These are the US Army's leadership principles and they go back many, many years. They've been tested and proven again and again in combat and training. I think they offer a great view of not only what it takes to be an effective leader, but to be a follower as well.

The U.S. Army's Eleven Leadership Principles

    * Be tactically and technically proficient
    * Know yourself and seek self-improvement
    * Know your soldiers and look out for their welfare
    * Keep your soldiers informed
    * Set the example
    * Ensure the task is understood, supervised and accomplished
    * Train your soldiers as a team
    * Make sound and timely decisions
    * Develop a sense of responsibility in your subordinates
    * Employ your unit in accordance with its capabilities
    * Seek responsibility and take responsibility for your actions

cheers, Mark


----------



## medaid (10 Apr 2008)

Mark, those seem very similar to our Principles of Leadership


----------



## Red 6 (10 Apr 2008)

That doesn't surprise me MedTech. When you strip away all the unique things of nationality, the core of soldiering is the same whether you're a Canadian, American, Australian, etc.


----------



## sigtech (10 Apr 2008)

"One More Step"
I read this on the back of a RMC students shirt and I said to my self , self "now that sums it up doesn't it"

No matter how hard things get
No matter if you have no sleep
No matter what

"One More Step"

The ability to keep soldiering on no matter what and telling you just "One More Step"

That is what makes a good soldier 

If you keep stepping forward others will see and fall in behind.


----------



## Eye In The Sky (10 Apr 2008)

integrity, loyalty, selflessness.

strength of mind, body and character.

compassion.


----------



## Greymatters (10 Apr 2008)

Eye In The Sky said:
			
		

> Strength of mind, body and character.



If you added 'and ethics' I would say that sums it all up.  Everything else is gravy...


----------



## medaid (10 Apr 2008)

Honesty, Integrity, Professionalism, Compassion, Accountability and Respect

That's what I believe in... and that's what I believe any good soldier should have.


----------



## Love793 (10 Apr 2008)

MedTech said:
			
		

> Honesty, Integrity, Professionalism, Compassion, Accountability and Respect
> 
> That's what I believe in... and that's what I believe any good soldier should have.

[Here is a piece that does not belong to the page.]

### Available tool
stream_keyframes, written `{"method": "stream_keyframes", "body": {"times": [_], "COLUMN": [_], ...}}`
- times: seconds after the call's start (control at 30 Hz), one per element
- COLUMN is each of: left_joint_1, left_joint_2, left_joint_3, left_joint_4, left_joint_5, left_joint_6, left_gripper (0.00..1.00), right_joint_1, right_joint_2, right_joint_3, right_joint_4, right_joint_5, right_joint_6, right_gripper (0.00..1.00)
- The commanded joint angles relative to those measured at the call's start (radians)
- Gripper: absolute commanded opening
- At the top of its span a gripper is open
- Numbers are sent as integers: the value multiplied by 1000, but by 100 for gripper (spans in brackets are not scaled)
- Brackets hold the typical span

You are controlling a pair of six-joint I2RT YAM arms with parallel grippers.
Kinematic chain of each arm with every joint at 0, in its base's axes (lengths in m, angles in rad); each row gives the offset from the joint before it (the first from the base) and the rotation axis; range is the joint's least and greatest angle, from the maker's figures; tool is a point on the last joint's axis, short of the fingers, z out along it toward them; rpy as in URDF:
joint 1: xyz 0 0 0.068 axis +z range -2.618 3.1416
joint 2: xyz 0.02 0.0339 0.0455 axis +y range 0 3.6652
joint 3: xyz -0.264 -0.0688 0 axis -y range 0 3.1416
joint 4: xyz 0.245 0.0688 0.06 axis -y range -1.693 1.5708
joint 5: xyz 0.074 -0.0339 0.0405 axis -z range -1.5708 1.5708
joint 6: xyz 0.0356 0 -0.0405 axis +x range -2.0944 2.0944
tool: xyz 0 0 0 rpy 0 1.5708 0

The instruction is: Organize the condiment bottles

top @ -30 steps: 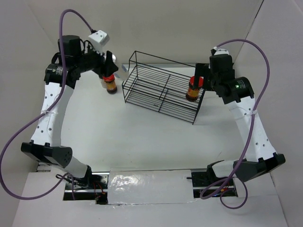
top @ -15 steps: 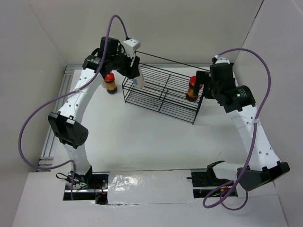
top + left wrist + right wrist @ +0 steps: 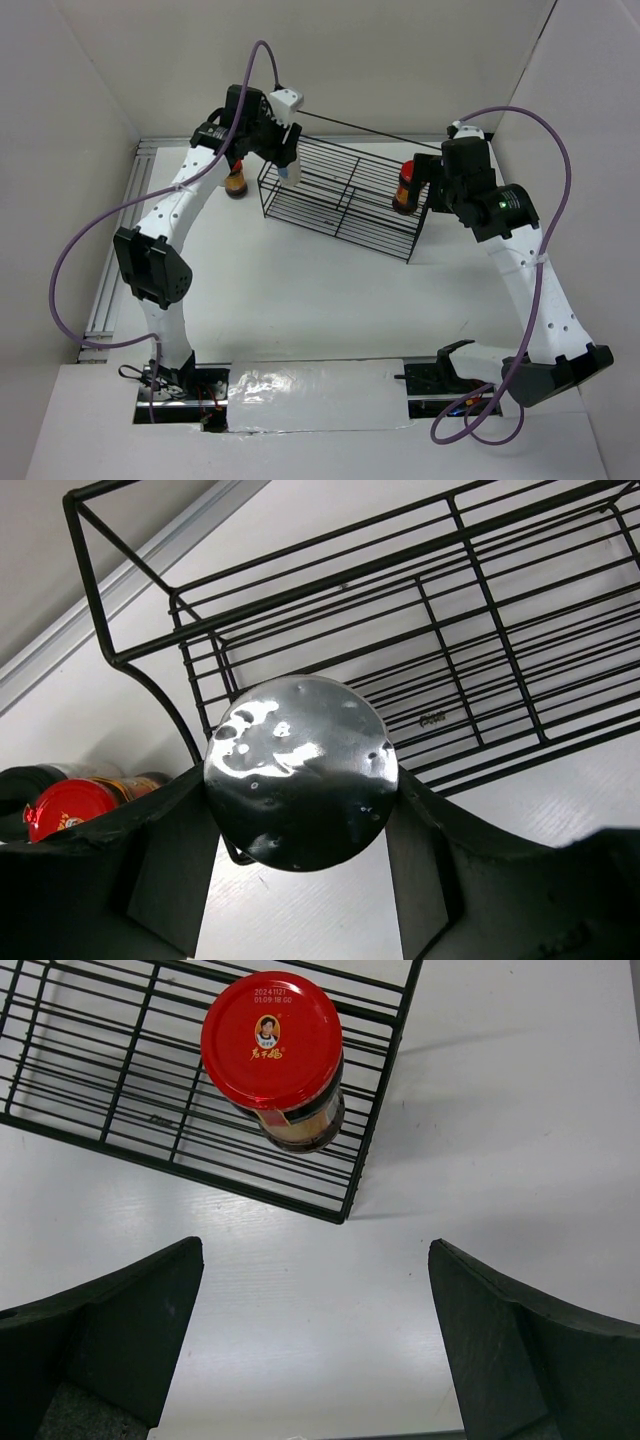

... add to that the heart and soul to serve and sacrifice.


----------



## daftandbarmy (11 Apr 2008)

MedTech said:
			
		

> Mark, those seem very similar to our Principles of Leadership



Yes, and guess where we got them from? I beleive that they were orignally published in a US Army manual in the 70s.


----------



## 1feral1 (11 Apr 2008)

To sum up, courage, mateship, and teamwork.

Sound fair?


----------



## medaid (11 Apr 2008)

Daft, that's interesting never knew that ;D


----------



## Byerly (11 Apr 2008)

MedTech - The RCMP would love you.

Stu


----------



## belka (11 Apr 2008)

Timmies runs in the mornings would send you up the chain quick.


----------



## Eye In The Sky (11 Apr 2008)

NINJA said:
			
		

> Timmies runs in the mornings would send you up the chain quick.



Leave it to a zoomie...


----------



## Kat Stevens (11 Apr 2008)

To crush your enemies, see them driven before you, and to hear the lamentation of the women.


----------



## CougarKing (11 Apr 2008)

Red 6 said:
			
		

> New Soldiers are like blank slates waiting to be filled with information. In basic training, they get the entry level instruction in tactics and techniques of their MOS, but the learning never stops. The combat arms (that's my frame of reference, so that's why I specify) are extremely complex and there are layers upon layers that make up the whole. Every team relies on every other team, and every sub-team, and every Soldier within all those sub-teams. I would go so far as to say that many Soldiers don't grasp how complicated the Army is. Especially in peacetime, you never see the thing in in full mass, even on maneuvers like the old REFORGERs. On CALFEX ranges you begin to see the complexity when combat teams move, shoot and communicate with live ammo and supporting arms.
> 
> These are the US Army's leadership principles and they go back many, many years. They've been tested and proven again and again in combat and training. I think they offer a great view of not only what it takes to be an effective leader, but to be a follower as well.
> 
> ...



Mark,

So the US Army's 7-8 core values of Loyalty, Duty, Respect, Service, Honor, Integrity, Personal Courage, Gratitude are emphasized sparingly in today's US Army, compared to the above leadership principles? What about the 3 General Orders?


----------



## Rice0031 (11 Apr 2008)

So, all the keys I've learned to be a good soldier (rape; loot; pillage; burninate the peasants) are all wrong?


----------



## Keyboard (12 Apr 2008)

Thanks for all the responses so far.  When I join the reserves, I will definitely do my best to integrate all of these things, until then I can work on these as a civilian.  

Thanks again!


----------



## Greymatters (12 Apr 2008)

Kat Stevens said:
			
		

> To crush your enemies, see them driven before you, and to hear the lamentation of the women.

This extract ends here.